Judge to rule on key point in medical cannabis license disputes
Montgomery County Circuit Judge James Anderson said he will rule by Thursday on a key point in the wide-ranging litigation over state licenses for businesses that want to take part in Alabama’s new medical marijuana industry.
Verano Alabama LLC, which applied for an integrated license to cultivate, process, and dispense medical cannabis, claims in a lawsuit that the Alabama Medical Cannabis Commission had no authority to void licenses it previously awarded. The AMCC maintains it has that authority.
At a hearing on Tuesday, Anderson asked lawyers for the company and for the AMCC to file proposed orders by noon Wednesday. Anderson said he would rule before the next meeting of the AMCC, which is at 1 p.m. Thursday.
That ruling will not be the last word in the licensing disputes. Other issues are pending in the litigation filed by license applicants against the AMCC. The lawsuits and mistakes by the AMCC have delayed the licensing and the start of the work needed to get medication to patients.
The Alabama Legislature approved medical marijuana in 2021 and created the AMCC to oversee the seed-to-sale regulation of a fully intrastate industry. Before the delays, officials had hoped products could be available late this year or early in 2024.
Thursday’s AMCC meeting could mark another key development. The AMCC released a draft agenda for the meeting indicating it will consider new rules and revised rules for how it evaluates license applications.
Companies that have not been picked for licenses support changes. Companies that were picked do not want any changes applied in a way to reverse the AMCC’s earlier decisions.
Verano Alabama maintains that it should be issued the license the AMCC initially awarded the company four months ago.
On June 12, the AMCC awarded licenses to 21 companies. Verano Alabama was one of five picked for an integrated license, the maximum allowed for that category.

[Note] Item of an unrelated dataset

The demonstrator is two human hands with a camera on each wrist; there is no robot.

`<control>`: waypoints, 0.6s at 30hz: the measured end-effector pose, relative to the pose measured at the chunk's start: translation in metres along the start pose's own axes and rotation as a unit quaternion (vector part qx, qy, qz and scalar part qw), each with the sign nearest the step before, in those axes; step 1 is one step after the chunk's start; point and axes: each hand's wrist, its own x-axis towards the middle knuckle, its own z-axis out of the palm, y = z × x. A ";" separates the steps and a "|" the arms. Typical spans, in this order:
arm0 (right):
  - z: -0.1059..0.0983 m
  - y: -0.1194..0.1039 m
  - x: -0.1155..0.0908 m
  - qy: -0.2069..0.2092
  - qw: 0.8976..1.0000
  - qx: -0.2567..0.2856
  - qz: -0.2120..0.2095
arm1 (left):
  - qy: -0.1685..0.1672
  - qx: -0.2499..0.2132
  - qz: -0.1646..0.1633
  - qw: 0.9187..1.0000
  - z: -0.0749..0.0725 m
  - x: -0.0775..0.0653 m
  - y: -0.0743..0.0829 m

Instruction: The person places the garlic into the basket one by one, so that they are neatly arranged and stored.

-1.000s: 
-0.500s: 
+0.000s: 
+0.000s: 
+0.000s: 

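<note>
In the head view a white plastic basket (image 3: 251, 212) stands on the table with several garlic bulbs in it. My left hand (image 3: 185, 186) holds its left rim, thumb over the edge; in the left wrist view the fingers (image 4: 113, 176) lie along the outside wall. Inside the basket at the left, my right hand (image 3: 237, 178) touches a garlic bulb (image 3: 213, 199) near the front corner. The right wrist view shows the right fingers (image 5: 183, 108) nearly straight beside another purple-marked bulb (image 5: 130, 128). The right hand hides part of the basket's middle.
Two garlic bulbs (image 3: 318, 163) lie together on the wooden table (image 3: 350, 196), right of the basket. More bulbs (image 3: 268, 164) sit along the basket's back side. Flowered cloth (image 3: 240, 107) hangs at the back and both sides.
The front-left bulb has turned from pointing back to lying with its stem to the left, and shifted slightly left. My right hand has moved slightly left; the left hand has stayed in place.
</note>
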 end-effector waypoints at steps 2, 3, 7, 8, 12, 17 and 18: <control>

Evaluators who assigned scores to rank the applicants gave Verano Alabama the highest score among 38 integrated license applicants. Verano Alabama said it received an invoice from the AMCC to pay its $50,000 license fee on June 12 and paid it the next day.
On June 16, the AMCC put a hold on the license awards after finding inconsistencies in the tabulation of scores used to rank the applicants.
In August, the AMCC announced that the scores had been corrected and voided the June awards. After the corrections, Verano Alabama still had the top score among the integrated license applicants. In fact, its score was higher after the corrections. But Verano Alabama was not one of the integrated licensees picked in August.
Verano Alabama claims the AMCC had no legal authority to void the June 12 license awards. And the company claims that the fact that it was passed over in August despite still having the highest score undermines the AMCC’s claim that it voided the June license awards because of the scoring errors.
“Verano Alabama’s position has been—and continues to be — the Commission did not have authority to use this guise of scoring inconsistencies to change its prior final agency action, throw out the scoring altogether, and re-award licenses to applicants handpicked by the Commission based on personal preference,” the company’s lawsuit says.
The AMCC claims the law does give it the authority to withdraw license awards. The AMCC has asked Anderson to dismiss the lawsuit.
“The enabling Act and regulations inherently authorize the Commission to rescind license awards it discovers it may have made based partly on erroneous score tabulations,” the AMCC said it in its motion to dismiss. “The Commission has a vested interest in and a regulatory duty to issue licenses based on merit, necessitating accurate data.”
That August round of license awards is also on hold. Companies that were not picked have claimed the AMCC violated the state’s open meetings act, among other claims.
Anderson said he plans to resume a hearing on the open meetings act claims next Wednesday.